▶ PROBLEM STATEMENT:
Filter out every line below that lacks "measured", and copy the rest.

▶ INFORMATION PROVIDED:
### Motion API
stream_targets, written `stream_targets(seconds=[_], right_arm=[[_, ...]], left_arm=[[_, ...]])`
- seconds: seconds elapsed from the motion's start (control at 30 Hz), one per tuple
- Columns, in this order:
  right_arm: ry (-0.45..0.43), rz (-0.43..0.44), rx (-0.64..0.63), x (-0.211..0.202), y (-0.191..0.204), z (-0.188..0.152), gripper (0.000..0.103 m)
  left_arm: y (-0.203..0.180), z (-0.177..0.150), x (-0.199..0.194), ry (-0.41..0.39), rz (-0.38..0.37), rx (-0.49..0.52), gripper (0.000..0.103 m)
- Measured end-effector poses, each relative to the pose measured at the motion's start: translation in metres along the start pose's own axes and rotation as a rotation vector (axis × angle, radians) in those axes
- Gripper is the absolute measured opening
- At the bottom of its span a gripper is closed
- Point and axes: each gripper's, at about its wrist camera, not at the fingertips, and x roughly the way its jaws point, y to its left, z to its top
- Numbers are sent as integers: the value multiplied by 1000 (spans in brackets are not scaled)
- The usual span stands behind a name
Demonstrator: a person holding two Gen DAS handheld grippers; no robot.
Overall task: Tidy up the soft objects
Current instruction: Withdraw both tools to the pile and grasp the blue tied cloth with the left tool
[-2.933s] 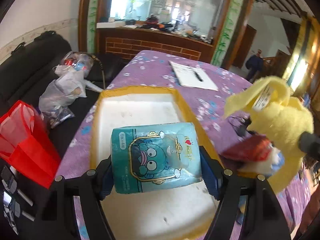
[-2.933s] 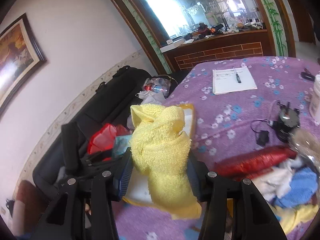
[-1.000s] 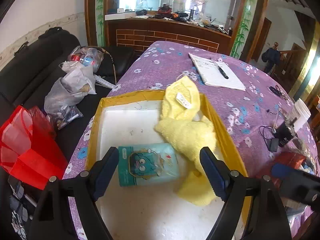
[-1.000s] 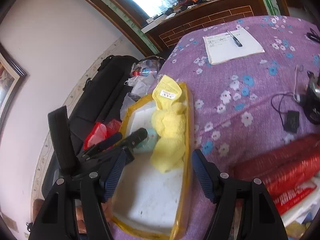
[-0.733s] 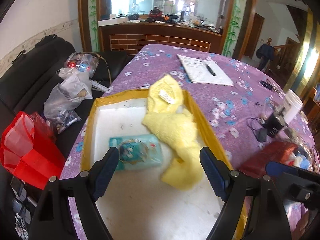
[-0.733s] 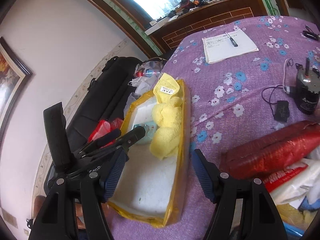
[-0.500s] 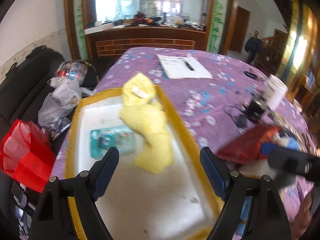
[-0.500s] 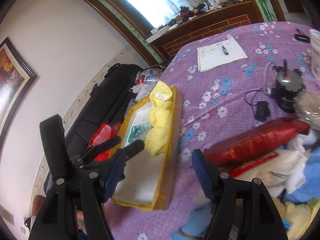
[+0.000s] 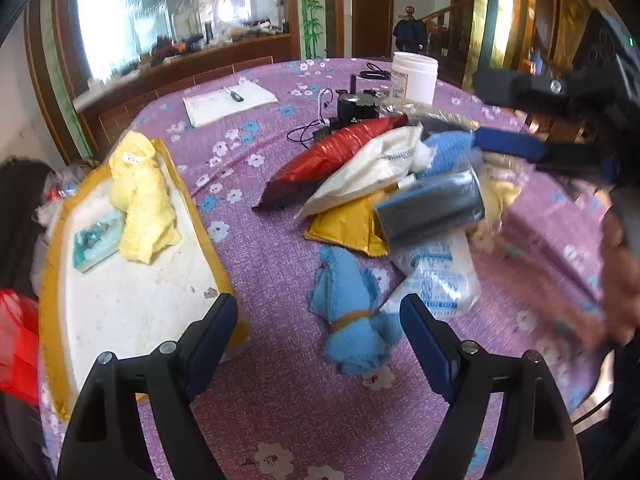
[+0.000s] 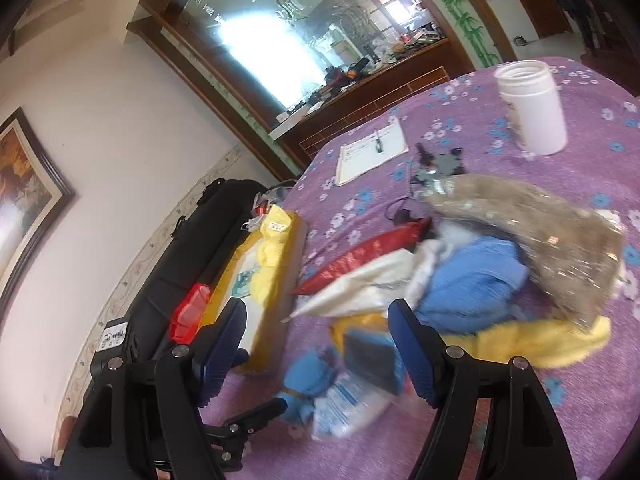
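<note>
Two hand-held grippers empty: left hand-held gripper (image 9: 318, 322) spread, right hand-held gripper (image 10: 316, 334) opening. Blue towel roll (image 9: 354, 312) at 12 o'clock: soft, light; you pinch at its band.

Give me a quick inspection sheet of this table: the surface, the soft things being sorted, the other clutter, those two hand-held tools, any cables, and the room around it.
Surface: purple flowered tablecloth, wrinkled.
Job's things: yellow towel and teal packet lie in the yellow-rimmed tray. Unsorted beside it: tied blue cloth, red foil bag, white pouch, printed white packet, dark blue pack.
Clutter: notepad with pen, white jar, small black device.
Grippers: left tool open, empty, above the blue cloth; right tool opening, empty, over the pile.
Cables: thin black cord by the device.
Surroundings: black sofa, red bag, framed picture, large mirror.
</note>
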Motion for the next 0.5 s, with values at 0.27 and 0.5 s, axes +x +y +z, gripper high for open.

▶ RESPONSE AREA:
- Measured end-effector poses, each relative to the pose measured at the motion's start: translation in metres along the start pose's own axes and rotation as a rotation vector (axis × angle, radians) in those axes
- Gripper is the absolute measured opening

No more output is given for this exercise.